Collagesity

VIRTUAL gallery complex containing my digital collages. Galleries included Boos (Boos series), Red Umbrella (Sam Parr, Embarras, and Stonethrow series), Fal Mouth Moon (61 piece Falmouth series), Power Tower (Gilatona-Lis),  and Edwardston Station or SoSo or Gallery Jack galleries (Art 10×10, composed of 100 collages created between 2004 and 2009).

More recently (2015-2022), Collagesity was a primary setting for 32 photo-novels (and counting!) involving many characters and situations now. See top of this page for links!

—–

An example of what the galleries were all about: The exhibit within the Fal Mouth Moon, a re-purposed Moard Ling freebie called “Castle 12”, spans 7 floors, beginning in the basement and extending upwards into floors 1-6. As they were created in early 2014, the collages were also “hung” at the same time. One can say, more than ever, that the (virtual) gallery shaped the art as well as visa versa.

In 2015, the complementary, smaller Red Umbrella gallery was finished using many of the same techniques.

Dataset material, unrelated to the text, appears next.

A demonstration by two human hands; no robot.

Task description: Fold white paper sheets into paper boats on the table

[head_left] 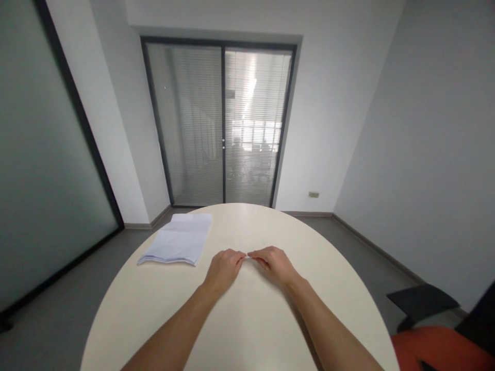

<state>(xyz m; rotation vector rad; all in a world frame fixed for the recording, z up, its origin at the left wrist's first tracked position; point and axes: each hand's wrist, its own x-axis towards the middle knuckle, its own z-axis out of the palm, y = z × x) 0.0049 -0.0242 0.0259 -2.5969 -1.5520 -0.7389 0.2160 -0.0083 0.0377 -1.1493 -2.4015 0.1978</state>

Late 2015 brings the creation of the last major collage gallery to date, called Boos.

If you had a Second Life account, you could visit Collagesity and walk around the galleries while “inside” your chosen avatar.

There have been 2 videos that I know of made about Collagesity and its art, both dating from 2016. Thanks Art Oluja and Pearl Gray! Fabulous creations each.


History

Created beside the Great Rubi Woods LINK in late 2014, Collagesity proceeded through several iterations, generally moving from a south to a north direction. Here are some older maps.

February 2015.

Snapshot2096_001b
January 2016 (hi res map).

snapshot8523_015b
December 2016 (gallery labels only; hi res map again).


July 2017 (galleries in yellow; other prominents structures in white).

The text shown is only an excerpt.